L’offensive déclenchée le 4 avril sur Tripoli par le maréchal Khalifa Haftar, le chef de l’Armée nationale libyenne (ANL), ramène le pays cinq ans en arrière, quand la guerre civile éclatait durant l’été 2014. Si les combats restent relativement limités, ils font craindre le risque d’un embrasement plus général en Tripolitaine (Ouest). Une nouvelle fois, les civils vont payer un lourd tribut alors que, déjà, des informations font état de violations du droit humanitaire.
Les acquis engrangés depuis 2016 dans la lutte antiterroriste, en particulier contre la présence de l’organisation Etat islamique (EI), sont fragilisés. Cette dernière avait prospéré sur la fracture qui s’était ouverte entre l’Est et l’Ouest en 2014. La fragmentation du pays en fiefs rivaux et l’absence de gouvernement central avaient offert un terreau fertile à l’implantation de groupes djihadistes.
_ Duel entre l’Est et l’Ouest
L’accord signé à Skhirat (Maroc) en décembre 2015 devait réunifier le pays afin de mieux prévenir la dérive. Si cette réunification n’a pas eu lieu, les camps rivaux de l’Est et de l’Ouest, engagés dans un dialogue malaisé, avaient au moins cessé de se battre frontalement. L’accalmie avait facilité une mobilisation victorieuse contre les repaires extrémistes à Benghazi et surtout à Syrte, où l’EI avait établi son sanctuaire d’Afrique du Nord. Mais il y a tout lieu de craindre que la fracture qui se rouvre depuis dix jours libère des espaces que des groupes terroristes mettront à profit.
Pour la communauté internationale, l’éclatement de cette nouvelle guerre civile signe un revers cinglant. Le maréchal Haftar a déclenché les hostilités contre un gouvernement mis en place par les Nations unies elles-mêmes. Faïez Sarraj, le chef de ce « gouvernement d’accord national » installé à Tripoli depuis le printemps 2016, était un inconnu avant que les Nations unies ne le choisissent pour incarner la solution politique en Libye. Dès lors, l’autorité de M. Sarraj n’a cessé de faire l’objet d’un travail de déstabilisation, dans lequel le maréchal Haftar a joué un rôle-clé.
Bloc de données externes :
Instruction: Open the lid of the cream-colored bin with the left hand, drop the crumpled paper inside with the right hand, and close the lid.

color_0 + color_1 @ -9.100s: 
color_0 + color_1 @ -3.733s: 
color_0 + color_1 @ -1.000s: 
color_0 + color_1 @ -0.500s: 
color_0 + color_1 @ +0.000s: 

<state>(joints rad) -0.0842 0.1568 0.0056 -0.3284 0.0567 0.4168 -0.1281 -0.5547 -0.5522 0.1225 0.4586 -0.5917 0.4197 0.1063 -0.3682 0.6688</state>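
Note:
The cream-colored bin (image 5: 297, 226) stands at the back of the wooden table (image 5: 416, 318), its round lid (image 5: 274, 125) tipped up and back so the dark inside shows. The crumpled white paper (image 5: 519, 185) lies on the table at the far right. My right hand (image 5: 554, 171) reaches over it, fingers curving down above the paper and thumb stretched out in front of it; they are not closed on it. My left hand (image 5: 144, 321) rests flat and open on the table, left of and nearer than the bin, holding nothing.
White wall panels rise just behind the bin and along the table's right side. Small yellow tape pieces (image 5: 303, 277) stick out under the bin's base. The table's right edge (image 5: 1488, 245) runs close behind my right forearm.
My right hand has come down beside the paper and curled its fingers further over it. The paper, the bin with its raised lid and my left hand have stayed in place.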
Soutenu par les Emirats arabes unis, l’Egypte et l’Arabie saoudite, l’homme fort de l’Est a considéré que M.Sarraj était à Tripoli l’otage des « Frères musulmans » et des « milices ». Or la vérité est qu’à partir de 2016 la frange islamiste la plus dure avait été évincée de Tripoli, même si M. Sarraj demeurait dépendant à l’égard des milices. Ces dernières étaient toutefois plus motivées par l’appât du gain que par l’idéologie.
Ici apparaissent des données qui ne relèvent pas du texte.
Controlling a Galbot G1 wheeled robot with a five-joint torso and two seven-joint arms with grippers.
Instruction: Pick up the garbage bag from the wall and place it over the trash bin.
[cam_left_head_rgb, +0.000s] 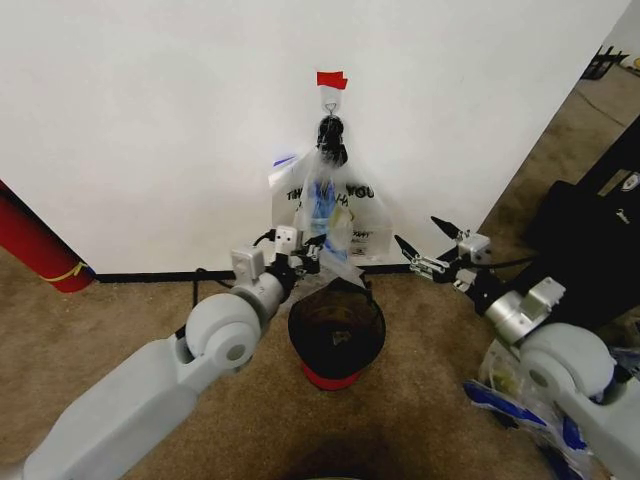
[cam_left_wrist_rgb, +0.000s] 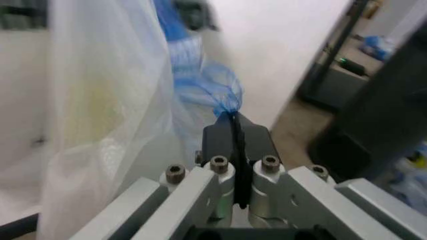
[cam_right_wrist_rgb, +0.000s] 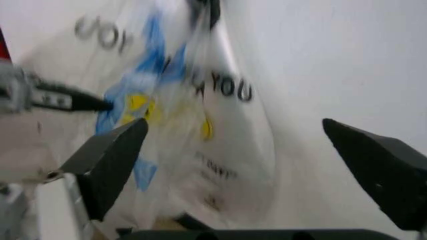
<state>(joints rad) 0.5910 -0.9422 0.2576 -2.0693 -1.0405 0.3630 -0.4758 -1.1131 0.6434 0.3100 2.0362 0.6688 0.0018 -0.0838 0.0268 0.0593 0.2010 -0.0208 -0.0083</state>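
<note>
Closest up: left tool, pinched tight on a blue-tinted fold of the garbage bag, right at the lower edge of the bundle. Bag itself hanging off a small metal hook on the wall, under a red tape patch, "YOU" lettering and yellow bits visible. Directly below on the carpet: trash bin, black mesh, red base, just beside the left tool. Off to the right, right tool, fingers spread wide, near the bag but not touching. Red cylinder way off left by the black baseboard.
</note>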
Dans ce duel entre l’Est et l’Ouest, Haftar a capitalisé sur le ras-le-bol de la population vis-à-vis du désordre milicien. Pour autant, des capitales occidentales, dont Paris, qui l’avait soutenu dans ses opérations antiterroristes à Benghazi, n’auraient jamais dû se nourrir d’illusions sur les ambitions du maréchal. Haftar est partisan d’un régime militariste à rebours des idéaux de la révolution de 2011. Si le dialogue est nécessaire avec cet acteur « incontournable », le convaincre de renoncer à son entreprise de conquête par la force est impératif pour stabiliser la Libye.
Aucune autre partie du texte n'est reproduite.